Per Noridian, you should not be using 99499 along with an E/M service. Unlisted is specifically for a situation where there is no code for the service provided.
If the clinician spends additional/significant time reviewing hospital records, reconciling medications, updating active problems in your EHR, etc., the note should indicate how much total time spent on the day of the encounter, and you may get a higher level than billing on MDM.
 
In addition to what others have said;
  1. Even though there may not be a specific rule that forbids what you're being asked to do, there are overarching rules that require accurate coding. If the provider is doing work described by another code, the unlisted code is inappropriate.
  2. After you submit a claim with an unlisted code your payer will ask you to submit additional documentation. So the providers must create that documentation and the practice must be prepared to track these claims, respond to requests and follow up with payers.
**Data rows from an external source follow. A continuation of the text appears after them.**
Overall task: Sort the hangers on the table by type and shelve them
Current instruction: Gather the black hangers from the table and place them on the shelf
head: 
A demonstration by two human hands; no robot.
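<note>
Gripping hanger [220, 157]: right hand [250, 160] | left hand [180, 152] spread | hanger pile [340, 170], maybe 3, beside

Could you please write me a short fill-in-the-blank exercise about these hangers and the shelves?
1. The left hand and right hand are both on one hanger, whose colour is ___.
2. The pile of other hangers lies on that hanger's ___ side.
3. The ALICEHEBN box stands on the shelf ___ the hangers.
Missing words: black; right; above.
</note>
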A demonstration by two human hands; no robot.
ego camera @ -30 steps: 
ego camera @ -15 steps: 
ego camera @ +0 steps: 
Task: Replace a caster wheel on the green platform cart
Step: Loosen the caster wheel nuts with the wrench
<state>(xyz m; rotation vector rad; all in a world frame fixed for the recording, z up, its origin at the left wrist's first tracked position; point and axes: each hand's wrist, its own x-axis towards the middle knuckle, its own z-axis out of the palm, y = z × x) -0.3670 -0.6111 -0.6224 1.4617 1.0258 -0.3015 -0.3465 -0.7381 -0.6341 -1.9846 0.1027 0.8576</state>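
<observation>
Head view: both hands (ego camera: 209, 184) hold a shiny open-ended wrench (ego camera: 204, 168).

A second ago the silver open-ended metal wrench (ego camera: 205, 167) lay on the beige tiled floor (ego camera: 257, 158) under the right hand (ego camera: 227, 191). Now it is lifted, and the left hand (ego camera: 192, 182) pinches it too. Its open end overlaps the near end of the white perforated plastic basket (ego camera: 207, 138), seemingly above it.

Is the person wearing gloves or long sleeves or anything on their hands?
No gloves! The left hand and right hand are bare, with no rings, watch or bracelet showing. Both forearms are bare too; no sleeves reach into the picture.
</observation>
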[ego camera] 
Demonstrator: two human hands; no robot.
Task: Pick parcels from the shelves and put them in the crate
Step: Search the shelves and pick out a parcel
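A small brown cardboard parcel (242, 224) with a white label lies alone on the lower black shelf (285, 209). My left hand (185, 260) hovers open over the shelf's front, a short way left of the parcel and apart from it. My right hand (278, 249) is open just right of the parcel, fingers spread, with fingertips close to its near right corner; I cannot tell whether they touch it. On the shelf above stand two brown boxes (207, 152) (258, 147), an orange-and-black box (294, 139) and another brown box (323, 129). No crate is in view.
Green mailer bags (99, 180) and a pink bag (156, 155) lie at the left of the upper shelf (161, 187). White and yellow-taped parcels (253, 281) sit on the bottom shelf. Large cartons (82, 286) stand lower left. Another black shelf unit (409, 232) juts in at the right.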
That documentation will need to show the work for the unlisted code isn't covered by any of the other codes available.
  3. Payers decide how much they'll pay for unlisted codes or if they'll pay them at all.
  4. Just my opinion, but I don't see how an unlisted code could help with patient outcomes.
  5. For Medicare patients there's also this excerpt from IOM 100-04, chap 12

    Reporting CPT code 99499 (Unlisted evaluation and management service) should be limited tocases where there is no other specific E/M code payable by Medicare that describes that service. Reporting CPT code 99499 requires submission of medical records and A/B MAC (B) manual medical review of the service prior to payment. A/B MACs (B) shall expect reporting
    under these circumstances to be unusual.